= Great Ordinance =

The phrase "Great Ordinance" was also an early term for artillery, more usually spelt "Great Ordnance".

In French political history, a great ordinance or grand ordinance (French – Grande ordonnance) was an important royal ordinance or decree. The French Estates-General might also adopt one to, for example, grant the king the exclusive right to raise troops, and establish the taxation measure known as the taille in support of a standing army.

Examples included:
- the Grande ordonnance pour la réforme du royaume (the Great Ordinance for the reform of the kingdom): Louis IX forbade blasphemy, gaming, prostitution, tourneys, and trial by ordeal, made the circulation of the royal coin compulsory, and delegated the administration of royal justice to jurists (the origin of the French parliament).
- the Great Ordinance of 1357, intended to curb royal power, but in the end never applied
- the Grande ordonnance which put in place the compagnies d'ordonnance, the first permanent units of the French army;
- the Grande ordonnance des Eaux et Forêts (Grand Ordinance of the Waters and Forests) of 1516, by which Francis I regulated the management of his domain and of the hunt – this ordinance was revived in 1669.

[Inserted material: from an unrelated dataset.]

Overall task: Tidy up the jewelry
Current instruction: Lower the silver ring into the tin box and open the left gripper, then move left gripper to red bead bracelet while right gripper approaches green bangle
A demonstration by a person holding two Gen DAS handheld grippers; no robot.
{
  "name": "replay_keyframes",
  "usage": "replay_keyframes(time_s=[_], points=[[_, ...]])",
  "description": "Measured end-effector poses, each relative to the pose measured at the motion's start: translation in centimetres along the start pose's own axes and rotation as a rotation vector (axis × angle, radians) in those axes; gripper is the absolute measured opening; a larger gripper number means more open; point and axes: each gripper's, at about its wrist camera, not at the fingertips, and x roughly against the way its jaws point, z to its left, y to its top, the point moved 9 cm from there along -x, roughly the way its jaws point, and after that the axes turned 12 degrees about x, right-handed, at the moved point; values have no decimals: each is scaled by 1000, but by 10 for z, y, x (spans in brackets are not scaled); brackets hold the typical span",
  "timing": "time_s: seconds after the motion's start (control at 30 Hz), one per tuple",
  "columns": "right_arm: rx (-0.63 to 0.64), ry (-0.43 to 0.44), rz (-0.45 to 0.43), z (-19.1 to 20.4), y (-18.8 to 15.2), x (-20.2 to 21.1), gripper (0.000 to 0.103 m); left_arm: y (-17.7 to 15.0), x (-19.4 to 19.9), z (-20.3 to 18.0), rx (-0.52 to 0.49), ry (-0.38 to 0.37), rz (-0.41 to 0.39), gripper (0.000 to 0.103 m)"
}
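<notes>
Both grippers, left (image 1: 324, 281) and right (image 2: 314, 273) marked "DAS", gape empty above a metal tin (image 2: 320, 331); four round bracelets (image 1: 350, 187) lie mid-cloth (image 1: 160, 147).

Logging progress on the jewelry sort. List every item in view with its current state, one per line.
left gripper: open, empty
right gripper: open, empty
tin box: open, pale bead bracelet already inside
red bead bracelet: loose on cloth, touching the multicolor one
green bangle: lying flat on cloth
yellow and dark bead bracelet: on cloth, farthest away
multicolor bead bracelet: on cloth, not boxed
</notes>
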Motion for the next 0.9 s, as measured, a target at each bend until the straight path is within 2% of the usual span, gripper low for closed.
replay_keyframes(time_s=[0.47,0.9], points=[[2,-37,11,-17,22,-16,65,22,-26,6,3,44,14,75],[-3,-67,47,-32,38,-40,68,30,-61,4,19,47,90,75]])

Colbert also took several other ordinances to be Great Ordinances :
- the Grande ordonnance de procédure civile (Grand Ordinance on civil procedure) signed at Saint-Germain-en-Laye, called the Code Louis, making it compulsory to record baptisms, marriages and burials in the registers of the civil state (as opposed to the registers of the church);
- the Grande ordonnance criminelle (Grand Ordinance on criminal law) in 1670;
- the Grande ordonnance de la marine (Grand Ordinance on the fleet) in 1681 :
- the Grande ordonnance sur les colonies (Grand Ordinance on the colonies), also known as the Code noir (1685).